Murad Ismael, executive director of the US-based Yazda advocacy, aid, and relief organization, told Reuters that about 3,000 girls from the Iraqi minority group still remain in Daesh captivity.
He said that many Izadi women and girls had been brainwashed or killed in captivity, while those who had managed to escape after years of enslavement and rape were left struggling to survive without an income or identity papers.
“Every inch of these women’s body and soul is broken,” said Ismael. “And yet the international system is failing to embrace them and help them return to normal life.”
“These girls, they just want to resume school, go back to normal. But they're not given any income or support so many of them have to be a father and a mother to their siblings, in addition to being a survivor,” said the head of the charity group.
Ismael, whose organization dedicated to helping survivors, said, “We used to get over 100 rescued women and girls arriving to our office each month, but now we only see five or six.”
“The pace of rescues is slowing down because many of these women have already been killed or brainwashed by their captors,” he said.
Horrendous suffering
Manal, a young Izadi woman who was kidnapped at the age of 17 by Daesh terrorists in 2014 and is now being supported by Yazda after being rescued, said her captors used to beat her until she was unconscious.
“When I woke up there were scars on my body and blood all over my clothes,” she said in Arabic through a translator. “I tried to kill myself several times but I didn't succeed. They didn’t care and raped me again and again.”
Baroness Nicholson, founder and chair of the British-based AMAR Foundation which provides education and healthcare in the Middle East, called on the international community to ensure the Izadis could return home safely, and offer them asylum if they could not face doing so.
“The horrendous suffering of those women and girls so monstrously violated by” Daesh terrorists “should remain in the public consciousness forever,” she said.

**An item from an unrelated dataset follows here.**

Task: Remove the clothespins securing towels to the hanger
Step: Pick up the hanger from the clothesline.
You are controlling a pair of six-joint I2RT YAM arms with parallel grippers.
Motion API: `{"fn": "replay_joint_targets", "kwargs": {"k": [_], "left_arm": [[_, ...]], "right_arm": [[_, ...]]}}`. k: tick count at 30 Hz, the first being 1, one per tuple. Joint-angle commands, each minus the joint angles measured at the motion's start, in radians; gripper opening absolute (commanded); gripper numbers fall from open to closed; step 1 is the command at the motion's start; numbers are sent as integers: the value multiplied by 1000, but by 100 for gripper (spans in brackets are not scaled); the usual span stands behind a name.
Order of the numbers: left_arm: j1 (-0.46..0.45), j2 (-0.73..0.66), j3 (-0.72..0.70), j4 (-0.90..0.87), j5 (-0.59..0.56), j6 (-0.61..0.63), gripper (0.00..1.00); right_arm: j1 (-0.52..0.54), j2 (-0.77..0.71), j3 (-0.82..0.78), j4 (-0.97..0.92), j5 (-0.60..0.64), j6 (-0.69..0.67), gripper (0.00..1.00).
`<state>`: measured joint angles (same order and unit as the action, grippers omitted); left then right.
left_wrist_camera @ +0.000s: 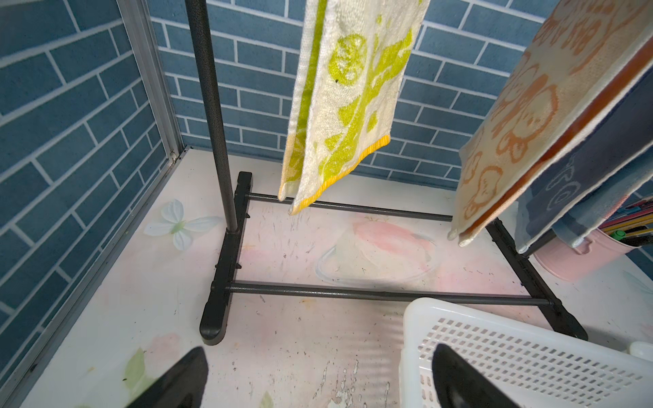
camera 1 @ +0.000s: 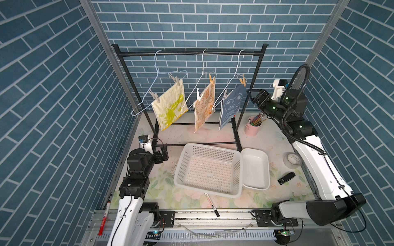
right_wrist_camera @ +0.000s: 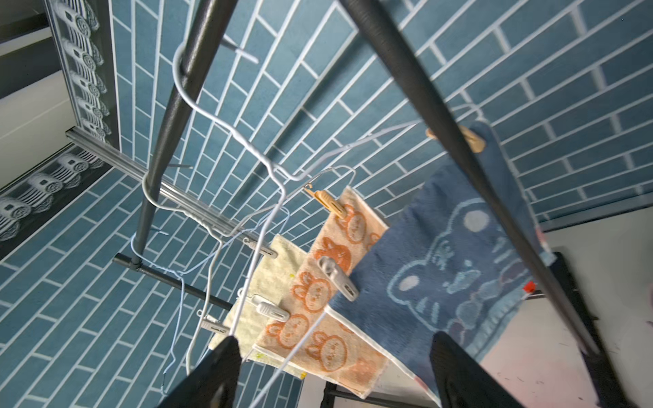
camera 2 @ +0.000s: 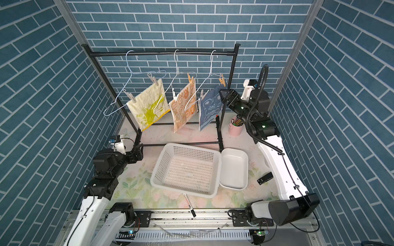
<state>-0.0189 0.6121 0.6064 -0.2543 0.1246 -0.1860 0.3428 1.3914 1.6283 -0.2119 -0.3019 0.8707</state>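
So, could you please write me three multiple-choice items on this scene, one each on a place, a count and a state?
1. Where is the tray?
A. beside the basket
B. inside it
C. stacked under it

2. How many towels hang on the rack?
A. two
B. three
C. four

3. How are the left fingers?
A. shut on a pin
B. shut on a towel
C. open, holding nothing

Answers: 1 A, it lies alongside the basket; 2 B, one yellow, one orange, one blue; 3 C, the left wrist view shows them wide apart with nothing between.
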Motion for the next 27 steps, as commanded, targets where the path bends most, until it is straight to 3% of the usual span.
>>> {"fn": "replay_joint_targets", "kwargs": {"k": [1, 11, 15, 21, 27], "left_arm": [[10, -20, -5, -11, -2, 12, 99], [22, -25, -5, -13, 7, 8, 100], [27, -25, -5, -16, 7, 5, 100], [31, -20, -4, -15, 18, 2, 100], [45, -17, -7, -9, 25, -4, 100]], "right_arm": [[46, 64, 95, 44, -4, 53, 83], [119, 273, 333, 62, 14, 71, 75], [127, 334, 375, 91, 47, 84, 59], [134, 426, 469, 87, 20, 116, 45], [140, 436, 477, 101, -9, 120, 21]]}}
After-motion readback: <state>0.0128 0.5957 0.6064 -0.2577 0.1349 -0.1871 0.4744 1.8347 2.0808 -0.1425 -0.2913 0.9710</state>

Back in 2014, Daesh terrorists overran the northwest Iraq and systematically massacred, captured and enslaved thousands of Izadis.
The militants were driven out a year ago, but many Izadi women have yet to return to their villages.
They also abducted women and girls from Syria’s Raqqah, which served as Daesh’s de facto capital in the war-ravaged Arab country, and Day al-Zawr, another former key Daesh stronghold, where they were sold as sex slaves.
Over the past months, several mass graves containing bodies of people, including members of the Izadi minority group, have been uncovered in Iraq and Syria.